A opinião de João Rosado. Neste momento, só o jovem algarvio teria lugar de caras no onze de Amorim.

João Neves, balança e único leão
PEDRO NUNES

Talvez um “bom dia” ou um “obrigado”. Mais do que isso, em bom português, nunca se ouviu de Roger Schmidt nas conferências de imprensa. A trabalhar em Lisboa há ano e meio, o treinador do Benfica prefere Shakespeare a Camões e aposto que “Os Lusíadas” nunca lhe foram receitados para as várias noites sem pregar olho nos últimos tempos.

Parece claro, para utilizar uma expressão tão a gosto do germânico, que os cantos de Angel Di María ou o verso e o reverso das medalhas que tem conquistado em Portugal lhe suscitam um interesse muito maior. Isso não constitui crime nenhum de lesa-pátria mas, a confirmar-se, é uma pena que nunca se tenha maravilhado com as estrofes escritas pelo Poeta. No dia em que tamanha lacuna for corrigida, perceberá o significado total da recente expedição ao País Basco, onde começou a ganhar uma importante “guerra” no preciso instante em que perdeu copiosamente a batalha de Alguacil, ou melhor, com Imanol Aguacil.

Perante a lição oferecida pela Real Sociedad na primeira meia hora do encontro, Roger Schmidt não teve outra alternativa senão fazer regressar João Neves ao corredor central, e a lenda da milagrosa vitória frente a Rúben Amorim iniciou-se quando o jovem “príncipe” dos Algarves ocupou o trono no meio-campo. Em plena crise de resultados e exibições na Liga dos Campeões, sem quaisquer referências ou valores, moralmente esmagado pelo domínio dos espanhóis, Schmidt, de repente, no rebatizado Anoeta, lançou as bases para um (San) Sebastianismo que continua montado no mais recente mito do futebol português.
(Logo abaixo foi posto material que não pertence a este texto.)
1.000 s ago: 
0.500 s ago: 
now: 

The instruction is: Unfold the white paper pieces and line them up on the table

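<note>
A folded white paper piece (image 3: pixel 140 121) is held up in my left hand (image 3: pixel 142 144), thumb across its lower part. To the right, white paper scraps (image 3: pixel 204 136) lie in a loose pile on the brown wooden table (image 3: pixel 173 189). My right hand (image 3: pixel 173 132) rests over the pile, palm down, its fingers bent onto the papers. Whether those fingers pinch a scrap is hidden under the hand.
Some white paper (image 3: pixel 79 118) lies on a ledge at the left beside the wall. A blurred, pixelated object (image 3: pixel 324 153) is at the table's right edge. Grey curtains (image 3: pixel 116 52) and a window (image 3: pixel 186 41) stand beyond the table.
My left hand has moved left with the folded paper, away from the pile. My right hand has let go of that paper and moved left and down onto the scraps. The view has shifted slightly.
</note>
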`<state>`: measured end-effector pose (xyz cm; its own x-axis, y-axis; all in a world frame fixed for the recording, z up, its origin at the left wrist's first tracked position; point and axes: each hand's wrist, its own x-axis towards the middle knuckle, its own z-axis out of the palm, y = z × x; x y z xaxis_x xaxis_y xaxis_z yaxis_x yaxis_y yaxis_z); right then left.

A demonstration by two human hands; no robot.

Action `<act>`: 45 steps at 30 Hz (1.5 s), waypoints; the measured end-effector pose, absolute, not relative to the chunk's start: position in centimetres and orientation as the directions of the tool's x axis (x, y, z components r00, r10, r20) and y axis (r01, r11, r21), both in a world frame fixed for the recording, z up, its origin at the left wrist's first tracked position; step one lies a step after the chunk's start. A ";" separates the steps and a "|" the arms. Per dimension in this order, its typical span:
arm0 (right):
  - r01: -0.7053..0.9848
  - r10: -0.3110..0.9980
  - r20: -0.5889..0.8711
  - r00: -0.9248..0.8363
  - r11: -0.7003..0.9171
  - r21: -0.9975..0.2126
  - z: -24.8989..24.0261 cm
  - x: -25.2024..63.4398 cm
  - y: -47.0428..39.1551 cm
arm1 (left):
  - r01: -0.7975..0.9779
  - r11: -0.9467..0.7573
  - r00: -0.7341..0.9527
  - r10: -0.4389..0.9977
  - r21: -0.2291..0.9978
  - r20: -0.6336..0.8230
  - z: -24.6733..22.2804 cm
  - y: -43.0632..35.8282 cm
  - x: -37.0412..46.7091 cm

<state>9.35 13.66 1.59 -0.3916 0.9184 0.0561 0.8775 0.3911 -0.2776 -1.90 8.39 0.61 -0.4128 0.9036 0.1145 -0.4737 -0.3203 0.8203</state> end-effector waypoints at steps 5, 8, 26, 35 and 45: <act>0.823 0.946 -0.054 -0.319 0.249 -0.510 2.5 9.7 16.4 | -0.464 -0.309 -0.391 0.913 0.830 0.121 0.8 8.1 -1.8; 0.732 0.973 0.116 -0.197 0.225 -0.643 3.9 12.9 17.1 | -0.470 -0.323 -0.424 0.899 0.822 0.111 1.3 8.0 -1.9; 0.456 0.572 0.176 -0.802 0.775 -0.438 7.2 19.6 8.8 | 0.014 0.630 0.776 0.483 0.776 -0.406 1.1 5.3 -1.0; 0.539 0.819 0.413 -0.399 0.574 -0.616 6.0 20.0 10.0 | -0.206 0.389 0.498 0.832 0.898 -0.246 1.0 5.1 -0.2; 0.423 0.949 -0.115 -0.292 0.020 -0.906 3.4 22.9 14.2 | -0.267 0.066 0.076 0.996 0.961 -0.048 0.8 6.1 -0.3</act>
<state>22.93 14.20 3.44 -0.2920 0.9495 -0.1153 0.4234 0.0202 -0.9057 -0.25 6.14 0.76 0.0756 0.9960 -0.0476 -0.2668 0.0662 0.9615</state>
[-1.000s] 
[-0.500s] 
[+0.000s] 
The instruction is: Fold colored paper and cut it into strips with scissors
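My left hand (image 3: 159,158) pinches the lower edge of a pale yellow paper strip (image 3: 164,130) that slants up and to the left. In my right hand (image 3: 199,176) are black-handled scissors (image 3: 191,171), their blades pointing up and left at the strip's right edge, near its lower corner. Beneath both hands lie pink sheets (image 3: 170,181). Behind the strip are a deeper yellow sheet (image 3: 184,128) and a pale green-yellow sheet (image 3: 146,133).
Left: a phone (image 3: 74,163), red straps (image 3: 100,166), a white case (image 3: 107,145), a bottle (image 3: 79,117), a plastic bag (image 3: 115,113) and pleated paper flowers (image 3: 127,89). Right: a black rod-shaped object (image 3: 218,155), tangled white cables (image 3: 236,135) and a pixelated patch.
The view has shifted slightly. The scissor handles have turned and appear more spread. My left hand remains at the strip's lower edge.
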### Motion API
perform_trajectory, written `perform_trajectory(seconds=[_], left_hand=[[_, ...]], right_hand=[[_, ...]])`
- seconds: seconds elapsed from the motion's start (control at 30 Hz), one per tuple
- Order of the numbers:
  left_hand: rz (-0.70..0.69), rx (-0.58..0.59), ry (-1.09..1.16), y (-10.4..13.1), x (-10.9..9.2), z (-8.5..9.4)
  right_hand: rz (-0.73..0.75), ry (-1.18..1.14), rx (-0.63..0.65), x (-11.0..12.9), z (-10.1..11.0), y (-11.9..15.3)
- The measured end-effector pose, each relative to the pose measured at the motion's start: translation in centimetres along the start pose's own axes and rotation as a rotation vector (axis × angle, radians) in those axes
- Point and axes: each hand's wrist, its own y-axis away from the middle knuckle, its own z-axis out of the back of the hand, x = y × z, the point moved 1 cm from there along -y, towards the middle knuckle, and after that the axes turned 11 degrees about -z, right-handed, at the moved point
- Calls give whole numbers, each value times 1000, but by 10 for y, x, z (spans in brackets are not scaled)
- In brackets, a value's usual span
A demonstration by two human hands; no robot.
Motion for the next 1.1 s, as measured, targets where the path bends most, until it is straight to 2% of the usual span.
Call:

Apesar da tenra idade ou quiçá precisamente por causa disso, Neves voltou a liderar o pesado e pouco imaginativo “exército” benfiquista diante do Sporting e, ao contrário do que muitos adeptos temiam quando foram informados do onze titular, encheu o campo na sua posição natural (ao lado de Florentino), comprovando de uma vez por todas que o “adeus” à Liga dos Campeões não tinha deixado apenas lágrimas na Luz. O golo apontado a Antonio Adán (adversário espanhol, sempre um adversário espanhol...), já em período de descontos após 90 minutos em que o talento de Tavira teve de suportar duelos tremendos com os “gigantes” Hjulmand e Gyokeres, elevou o médio das águias à condição de homem do jogo e vamos lá ver se não à condição de titular da seleção frente a Liechtenstein e/ou Islândia.

Hjulmand ou apenas humano?

PEDRO NUNES

Por caprichos do calendário e sobretudo por critério de Roberto Martínez, até pode dar-se o caso de João Neves se estrear como titular de Portugal “apenas” no desafio da próxima semana, marcado para... Alvalade. Num estádio que lhe deixou na época transacta óptimas recordações, ou não tivesse marcado igualmente o golo do empate no dérbi dos 2-2 aos 90+4’, o algarvio pode rubricar, se um certo selecionador nascido em... Espanha estiver pelos ajustes, o capítulo que mais dia menos dia será impresso na Cidade do Futebol.

Para já, enquanto não (re)visita a casa do leão na expectativa de fazer história se falhar o sonho em Vaduz, o Don Sebastian de Roger Schmidt revela-se como o único jogador do atual Benfica capaz de entrar no onze de eleição do rival eterno que defrontou no domingo. A incapacidade de aceleração de Di María, a também eterna dificuldade de Rafa no capítulo da definição e a fabulosa concorrência com que António Silva e Otamendi se deparariam ante os fiáveis Diomande e Coates explicariam a dificuldade para encontrarem “lugar de caras” na formação verde e branca. Neste momento.

Quando Fredrik Aursnes regressar, quem sabe numa noite de nevoeiro, também ele à sua melhor posição, é de admitir que o meio-campo misto da Segunda Circular reserve uma admirável combinação escandinava, até porque o dinamarquês Morten Hjulmand se assume como um 6 sem paralelo no mercado interno e a sua progressiva influência deixa muitas dúvidas sobre o planeamento ou falta dele denunciado pelos auscultadores de mercado que trabalham nos outros candidatos ao título.

Não é só Rúben Amorim que gostaria de ter um João Neves, balança no meio-campo e Balança de signo. Felizmente para o campeonato, há outros craques que suscitam “inveja”. E isso aprende-se facilmente na língua de Camões. Basta fazer como em certos jogos e ler “Os Lusíadas” ao contrário, começando e deliciando-se pelo fim.